Ils pensent à lui, ils prient pour lui et, malgré la Cour pénale internationale (CPI) qui le soupçonne de crimes contre l’humanité, ces partisans de l’ex-président ivoirien en sont certains: « Gbagbo reviendra ».
Laurent Gbagbo « sera libre et nous reviendra », affirme à l’AFP Yapi Assa, avant l’audience de la CPI qui doit décider à partir de mardi d’un éventuel procès de l’ancien président pour des crimes commis durant les violences postélectorales de 2010-2011, qui avaient fait environ 3.000 morts.
Aux côtés de Yapi, impossible à arrêter quand on parle de son idole, ils étaient il y a quelques jours une dizaine à se serrer un matin dans « la maison de la résistance », nom de code désignant le modeste domicile de l’un d’eux, à Yopougon, immense quartier de l’ouest d’Abidjan et fief des tenants de l’ancien pouvoir.
Pour entretenir la flamme, ils se retrouvent régulièrement dans cette « cachette ». Tous disent avoir peur et se sentir « traqués » par le régime du président Alassane Ouattara. Les forces de sécurité veillent, notamment à Yopougon, et ont durement sévi après une série d’attaques en 2012 attribuées par les autorités à des groupes armés affiliés au camp adverse.
Samedi, une cinquantaine de jeunes partisans de l’ex-homme fort d’Abidjan, criant « CPI, libérez Gbagbo », ont été dispersés à coup de gaz lacrymogènes alors qu’ils entendaient tenir dans ce quartier un rassemblement interdit.
A la « maison de la résistance », petite chambre meublée d’un lit recouvert de journaux d’opposition, de quelques fauteuils, d’un placard et d’un vieux ventilateur, Yapi et ses amis échangent les « informations » recueillies en ville et sur internet.
Dans le flot des échanges, les analyses politiques se mêlent aux rumeurs les plus déroutantes, comme Yopougon en charrie chaque jour. Et, encore et toujours, on en revient à la présumée action occulte de la France qui, dit l’un, « a mis la Côte d’Ivoire en cage ». L’armée de l’ex-puissance coloniale joua un rôle décisif en avril 2011 dans la chute de l’ancien président après deux semaines de guerre entre forces pro-Gbagbo et pro-Ouattara.
« Pas de réconciliation sans Gbagbo »
« Nous croyons que si la justice est impartiale à La Haye, Laurent Gbagbo va s’en sortir et nous rejoindre ici », insiste Yapi. Il y a le droit, mais il y a aussi la foi: « nous croyons en Dieu, nous organisons des prières pour rendre ce retour effectif ».

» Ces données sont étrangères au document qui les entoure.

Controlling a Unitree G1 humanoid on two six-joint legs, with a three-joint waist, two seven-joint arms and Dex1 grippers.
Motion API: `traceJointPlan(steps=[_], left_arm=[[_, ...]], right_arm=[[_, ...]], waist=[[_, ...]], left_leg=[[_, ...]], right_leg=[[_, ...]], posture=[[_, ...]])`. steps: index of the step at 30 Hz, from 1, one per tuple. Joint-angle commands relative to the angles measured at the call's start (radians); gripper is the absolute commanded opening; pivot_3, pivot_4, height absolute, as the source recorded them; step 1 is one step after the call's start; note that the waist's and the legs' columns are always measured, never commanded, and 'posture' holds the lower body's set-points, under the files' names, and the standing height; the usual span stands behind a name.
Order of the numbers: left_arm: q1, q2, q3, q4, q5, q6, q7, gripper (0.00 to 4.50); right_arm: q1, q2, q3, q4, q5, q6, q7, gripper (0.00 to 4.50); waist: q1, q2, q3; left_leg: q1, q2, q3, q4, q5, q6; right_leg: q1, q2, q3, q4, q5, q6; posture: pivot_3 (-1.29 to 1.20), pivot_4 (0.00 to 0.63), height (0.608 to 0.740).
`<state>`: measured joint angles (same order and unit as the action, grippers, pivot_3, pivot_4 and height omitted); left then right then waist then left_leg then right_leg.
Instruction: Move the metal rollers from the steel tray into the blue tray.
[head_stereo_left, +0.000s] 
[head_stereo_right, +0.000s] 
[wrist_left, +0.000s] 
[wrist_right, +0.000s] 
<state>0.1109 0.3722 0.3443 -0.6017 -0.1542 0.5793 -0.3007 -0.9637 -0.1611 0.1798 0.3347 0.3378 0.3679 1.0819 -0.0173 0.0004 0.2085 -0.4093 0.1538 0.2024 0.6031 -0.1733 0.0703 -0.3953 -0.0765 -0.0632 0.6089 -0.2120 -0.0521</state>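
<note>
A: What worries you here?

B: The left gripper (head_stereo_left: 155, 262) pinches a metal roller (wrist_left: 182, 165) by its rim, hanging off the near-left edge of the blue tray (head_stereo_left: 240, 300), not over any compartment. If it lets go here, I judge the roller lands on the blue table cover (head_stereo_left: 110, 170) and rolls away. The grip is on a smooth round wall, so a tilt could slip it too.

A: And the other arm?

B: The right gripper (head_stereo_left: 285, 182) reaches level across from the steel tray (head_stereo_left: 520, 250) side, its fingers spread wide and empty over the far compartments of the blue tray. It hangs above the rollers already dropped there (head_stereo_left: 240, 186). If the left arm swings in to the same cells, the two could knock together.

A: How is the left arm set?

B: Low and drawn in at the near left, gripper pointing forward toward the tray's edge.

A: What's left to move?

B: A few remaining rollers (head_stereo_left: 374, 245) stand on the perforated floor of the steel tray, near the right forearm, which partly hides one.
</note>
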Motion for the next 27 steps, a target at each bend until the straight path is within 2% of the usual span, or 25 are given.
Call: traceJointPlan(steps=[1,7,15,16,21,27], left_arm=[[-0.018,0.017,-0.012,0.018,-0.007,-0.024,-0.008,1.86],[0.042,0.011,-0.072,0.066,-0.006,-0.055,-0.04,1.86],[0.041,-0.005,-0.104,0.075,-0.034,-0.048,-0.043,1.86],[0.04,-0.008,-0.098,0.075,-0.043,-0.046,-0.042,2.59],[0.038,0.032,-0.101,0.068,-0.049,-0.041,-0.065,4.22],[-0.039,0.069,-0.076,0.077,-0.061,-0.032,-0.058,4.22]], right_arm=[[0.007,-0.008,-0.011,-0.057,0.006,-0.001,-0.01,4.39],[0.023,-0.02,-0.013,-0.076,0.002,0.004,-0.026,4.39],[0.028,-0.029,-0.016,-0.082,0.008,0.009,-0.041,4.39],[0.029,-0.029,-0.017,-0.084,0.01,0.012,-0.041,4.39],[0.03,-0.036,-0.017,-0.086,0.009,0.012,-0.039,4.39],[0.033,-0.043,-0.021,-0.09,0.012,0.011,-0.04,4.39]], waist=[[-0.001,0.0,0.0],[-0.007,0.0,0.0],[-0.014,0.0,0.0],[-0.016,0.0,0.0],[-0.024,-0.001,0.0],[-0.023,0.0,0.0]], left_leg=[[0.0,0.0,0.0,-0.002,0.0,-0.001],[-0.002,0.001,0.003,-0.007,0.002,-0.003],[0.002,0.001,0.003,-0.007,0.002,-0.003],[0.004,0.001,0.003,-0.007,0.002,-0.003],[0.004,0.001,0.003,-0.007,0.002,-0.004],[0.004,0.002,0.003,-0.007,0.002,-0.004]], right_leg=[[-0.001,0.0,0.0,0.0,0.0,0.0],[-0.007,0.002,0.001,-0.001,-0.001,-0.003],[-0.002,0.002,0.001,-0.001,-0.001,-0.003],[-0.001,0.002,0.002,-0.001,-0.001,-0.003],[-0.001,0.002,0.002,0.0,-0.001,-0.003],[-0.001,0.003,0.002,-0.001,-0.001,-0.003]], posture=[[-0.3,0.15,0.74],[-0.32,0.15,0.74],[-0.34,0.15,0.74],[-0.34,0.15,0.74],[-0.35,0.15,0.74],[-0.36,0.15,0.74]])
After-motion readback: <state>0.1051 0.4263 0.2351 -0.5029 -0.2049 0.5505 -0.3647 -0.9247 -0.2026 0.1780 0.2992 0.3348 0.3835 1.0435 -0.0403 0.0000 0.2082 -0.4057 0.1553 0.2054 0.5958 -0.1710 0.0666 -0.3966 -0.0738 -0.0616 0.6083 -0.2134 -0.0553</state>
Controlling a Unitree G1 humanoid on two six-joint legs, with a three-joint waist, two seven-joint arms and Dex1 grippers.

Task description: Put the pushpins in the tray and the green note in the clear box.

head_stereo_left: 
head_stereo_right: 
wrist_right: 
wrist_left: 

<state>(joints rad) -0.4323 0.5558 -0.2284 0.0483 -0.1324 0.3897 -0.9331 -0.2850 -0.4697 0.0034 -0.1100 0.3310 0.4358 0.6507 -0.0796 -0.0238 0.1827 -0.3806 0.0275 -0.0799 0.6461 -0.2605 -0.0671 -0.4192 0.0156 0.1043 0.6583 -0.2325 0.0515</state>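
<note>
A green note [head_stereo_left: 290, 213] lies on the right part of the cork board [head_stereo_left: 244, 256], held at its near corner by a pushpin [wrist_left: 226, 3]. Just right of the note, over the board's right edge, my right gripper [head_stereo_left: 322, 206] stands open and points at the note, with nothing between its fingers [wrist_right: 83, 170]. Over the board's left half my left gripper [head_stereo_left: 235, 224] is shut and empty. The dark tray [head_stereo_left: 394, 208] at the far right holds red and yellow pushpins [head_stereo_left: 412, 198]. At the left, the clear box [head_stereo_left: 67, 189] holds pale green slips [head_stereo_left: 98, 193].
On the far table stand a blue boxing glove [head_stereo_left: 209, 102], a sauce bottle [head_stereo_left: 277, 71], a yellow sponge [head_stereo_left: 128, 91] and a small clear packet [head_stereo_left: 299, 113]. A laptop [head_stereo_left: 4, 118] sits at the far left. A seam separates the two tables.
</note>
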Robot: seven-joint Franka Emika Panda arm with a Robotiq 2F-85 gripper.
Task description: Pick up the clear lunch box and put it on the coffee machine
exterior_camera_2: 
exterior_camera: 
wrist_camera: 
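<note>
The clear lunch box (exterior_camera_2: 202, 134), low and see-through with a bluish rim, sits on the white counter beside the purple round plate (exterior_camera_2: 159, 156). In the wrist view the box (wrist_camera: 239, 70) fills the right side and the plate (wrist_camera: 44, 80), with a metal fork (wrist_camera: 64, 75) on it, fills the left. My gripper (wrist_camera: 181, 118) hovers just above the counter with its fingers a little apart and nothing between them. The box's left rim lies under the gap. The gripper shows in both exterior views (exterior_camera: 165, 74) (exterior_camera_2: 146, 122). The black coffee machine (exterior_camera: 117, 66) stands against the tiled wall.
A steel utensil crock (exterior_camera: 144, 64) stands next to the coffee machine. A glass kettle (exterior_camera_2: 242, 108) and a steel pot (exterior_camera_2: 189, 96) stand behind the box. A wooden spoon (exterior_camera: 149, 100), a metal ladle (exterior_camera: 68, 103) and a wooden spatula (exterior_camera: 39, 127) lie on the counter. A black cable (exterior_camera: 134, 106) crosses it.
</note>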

Le premier ex-président entre les mains de la CPI compte de nombreux soutiens dans la communauté chrétienne de Côte d’Ivoire, en particulier chez les fidèles des églises évangéliques, dont il fait lui-même partie. Ces derniers jours, alors que le gouvernement d’Alassane Ouattara, un musulman, ne disait mot sur le crucial rendez-vous de la CPI, jeûnes, prières et lectures bibliques étaient discrètement organisés dans certains cercles pro-Gbagbo.
« Nous, on est fatigués », lâche Rachelle Lou, la seule femme du groupe, badge à l’effigie de son héros accroché au corsage. « Ici, c’est chez lui, on l’attend », dit-elle d’une voix implorante. A un autre moment elle s’emporte: « il n’y aura pas de réconciliation sans Gbagbo! »
« La normalisation de la vie politique en Côte d’Ivoire va découler de la libération de Laurent Gbagbo », renchérit Jérôme Dago, vêtu d’un T-shirt représentant l’ancien chef de l’Etat.
Tous laissent entendre que les choses tourneraient mal dans le pays en cas d’absence prolongée de leur champion.
Pourtant Yopougon, où ont disparu depuis près de deux ans « parlements » et « agoras », lieux de rassemblement où s’endoctrinaient les jeunes pro-Gbagbo, est bien calme, hormis la brève poussée de fièvre de samedi.
Et pour les partisans d’Alassane Ouattara, l’audience à La Haye de celui qui plongea son pays dans la tourmente en refusant sa défaite à la présidentielle doit marquer le début de la justice pour ses « victimes ».
La réunion prend fin. Les fidèles se quittent, avec pour mission de porter la bonne parole: « Gbagbo reviendra et sera avec nous ».
Avant de partir, Jérôme n’oublie pas, toutefois, d’enfiler une chemise sur son T-shirt aux couleurs du prisonnier de La Haye.